### YOUR ASSIGNMENT:
Of the records that follow, copy only the lines from the line containing "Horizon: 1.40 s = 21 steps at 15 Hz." to the line containing "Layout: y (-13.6", both included, exactly as written.

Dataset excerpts
━━━━━━━━━━━━━━━━
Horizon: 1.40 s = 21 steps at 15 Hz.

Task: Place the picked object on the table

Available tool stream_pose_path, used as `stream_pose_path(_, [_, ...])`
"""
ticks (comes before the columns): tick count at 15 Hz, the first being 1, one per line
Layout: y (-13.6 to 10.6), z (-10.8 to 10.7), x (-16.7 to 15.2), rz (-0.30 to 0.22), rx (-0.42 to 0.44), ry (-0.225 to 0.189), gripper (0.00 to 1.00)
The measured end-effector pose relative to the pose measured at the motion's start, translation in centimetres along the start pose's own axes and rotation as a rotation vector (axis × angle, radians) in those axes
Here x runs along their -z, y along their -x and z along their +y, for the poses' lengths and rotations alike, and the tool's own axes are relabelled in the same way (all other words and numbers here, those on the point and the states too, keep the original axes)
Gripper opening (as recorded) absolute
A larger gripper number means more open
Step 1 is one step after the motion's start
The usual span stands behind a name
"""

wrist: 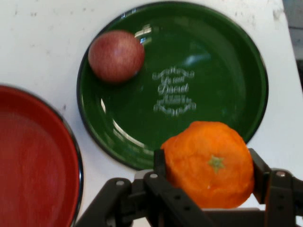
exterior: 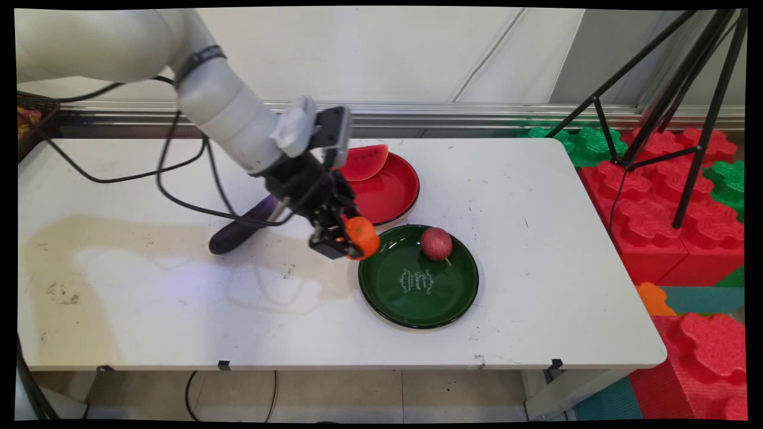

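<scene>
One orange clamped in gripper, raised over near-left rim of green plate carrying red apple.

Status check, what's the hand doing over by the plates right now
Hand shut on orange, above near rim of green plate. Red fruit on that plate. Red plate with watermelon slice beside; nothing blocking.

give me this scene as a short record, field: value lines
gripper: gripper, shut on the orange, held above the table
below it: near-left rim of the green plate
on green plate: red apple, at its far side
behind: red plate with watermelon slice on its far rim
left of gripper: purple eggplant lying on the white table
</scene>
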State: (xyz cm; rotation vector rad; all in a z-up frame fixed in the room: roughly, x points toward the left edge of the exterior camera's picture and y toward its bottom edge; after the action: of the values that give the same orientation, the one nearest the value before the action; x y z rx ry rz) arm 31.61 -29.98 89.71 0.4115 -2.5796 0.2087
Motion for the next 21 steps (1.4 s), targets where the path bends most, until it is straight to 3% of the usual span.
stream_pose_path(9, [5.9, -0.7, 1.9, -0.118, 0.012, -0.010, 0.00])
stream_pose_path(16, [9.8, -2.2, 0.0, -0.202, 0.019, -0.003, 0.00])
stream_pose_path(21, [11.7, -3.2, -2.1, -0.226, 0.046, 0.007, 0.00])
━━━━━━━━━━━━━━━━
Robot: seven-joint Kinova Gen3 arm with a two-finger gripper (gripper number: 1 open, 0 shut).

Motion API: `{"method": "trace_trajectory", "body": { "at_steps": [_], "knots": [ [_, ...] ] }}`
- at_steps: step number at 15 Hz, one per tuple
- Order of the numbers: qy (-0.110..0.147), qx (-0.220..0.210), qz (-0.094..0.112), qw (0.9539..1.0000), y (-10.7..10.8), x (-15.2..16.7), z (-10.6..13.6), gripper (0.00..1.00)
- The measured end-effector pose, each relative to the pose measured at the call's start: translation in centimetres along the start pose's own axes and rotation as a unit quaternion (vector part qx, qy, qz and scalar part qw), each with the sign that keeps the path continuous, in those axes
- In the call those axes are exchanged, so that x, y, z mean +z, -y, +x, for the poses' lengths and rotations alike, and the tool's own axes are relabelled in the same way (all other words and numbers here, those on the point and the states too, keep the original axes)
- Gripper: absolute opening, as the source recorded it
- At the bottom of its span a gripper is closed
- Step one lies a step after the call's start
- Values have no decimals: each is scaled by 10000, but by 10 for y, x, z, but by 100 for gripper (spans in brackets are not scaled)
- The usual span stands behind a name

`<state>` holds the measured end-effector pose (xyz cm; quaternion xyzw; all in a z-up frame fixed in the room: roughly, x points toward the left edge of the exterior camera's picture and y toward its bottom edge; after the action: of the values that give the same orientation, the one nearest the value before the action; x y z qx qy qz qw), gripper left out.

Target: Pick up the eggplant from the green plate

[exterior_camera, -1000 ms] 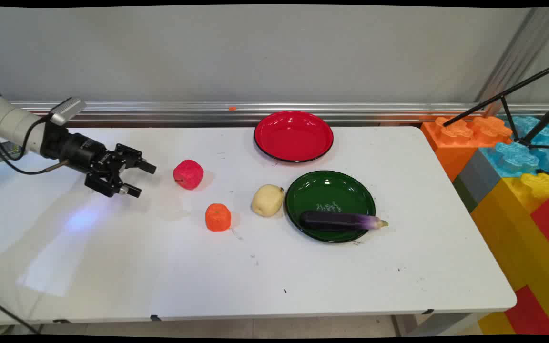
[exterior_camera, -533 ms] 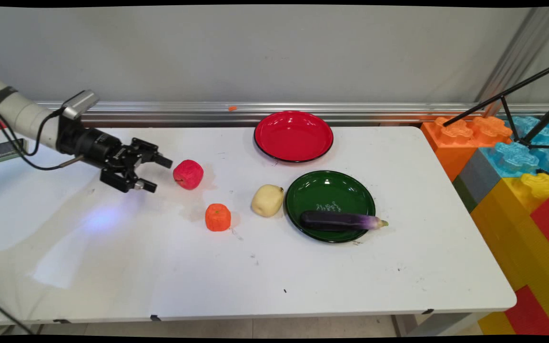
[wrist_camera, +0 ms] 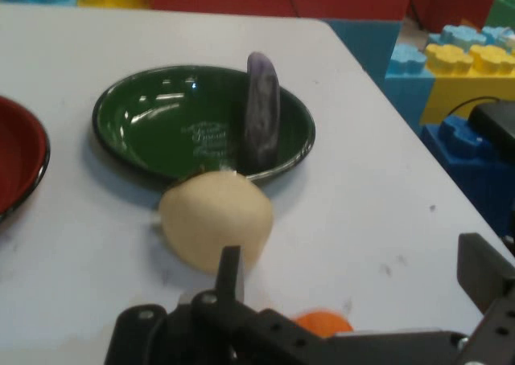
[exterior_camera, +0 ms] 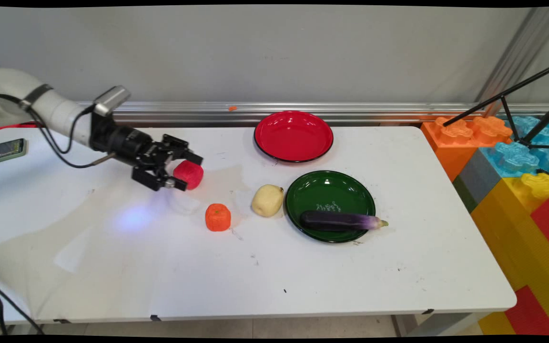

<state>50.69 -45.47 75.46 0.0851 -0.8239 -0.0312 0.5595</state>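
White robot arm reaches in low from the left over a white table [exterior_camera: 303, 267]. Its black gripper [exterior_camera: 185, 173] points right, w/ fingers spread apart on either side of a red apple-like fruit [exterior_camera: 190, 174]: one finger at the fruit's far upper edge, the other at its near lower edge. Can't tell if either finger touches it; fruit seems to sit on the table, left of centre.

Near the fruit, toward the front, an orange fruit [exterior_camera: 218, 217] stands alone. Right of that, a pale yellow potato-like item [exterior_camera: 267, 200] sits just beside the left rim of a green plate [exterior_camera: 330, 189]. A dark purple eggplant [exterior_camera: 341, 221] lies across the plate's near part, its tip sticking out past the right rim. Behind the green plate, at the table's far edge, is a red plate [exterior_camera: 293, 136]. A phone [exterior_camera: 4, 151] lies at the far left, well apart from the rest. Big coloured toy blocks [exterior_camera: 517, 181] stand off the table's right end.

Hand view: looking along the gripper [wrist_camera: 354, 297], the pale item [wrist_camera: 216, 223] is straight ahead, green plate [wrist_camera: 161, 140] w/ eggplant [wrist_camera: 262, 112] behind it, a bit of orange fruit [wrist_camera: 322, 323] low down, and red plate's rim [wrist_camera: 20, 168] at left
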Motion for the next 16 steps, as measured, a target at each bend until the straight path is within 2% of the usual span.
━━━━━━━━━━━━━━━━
### SOLUTION TO THIS PROBLEM:
Horizon: 1.40 s = 21 steps at 15 Hz.

Task: Place the picked object on the table

Available tool stream_pose_path, used as `stream_pose_path(_, [_, ...])`
"""
ticks (comes before the columns): tick count at 15 Hz, the first being 1, one per line
Layout: y (-13.6 to 10.6), z (-10.8 to 10.7), x (-16.7 to 15.2), rz (-0.30 to 0.22), rx (-0.42 to 0.44), ry (-0.225 to 0.189), gripper (0.00 to 1.00)

This completes the response.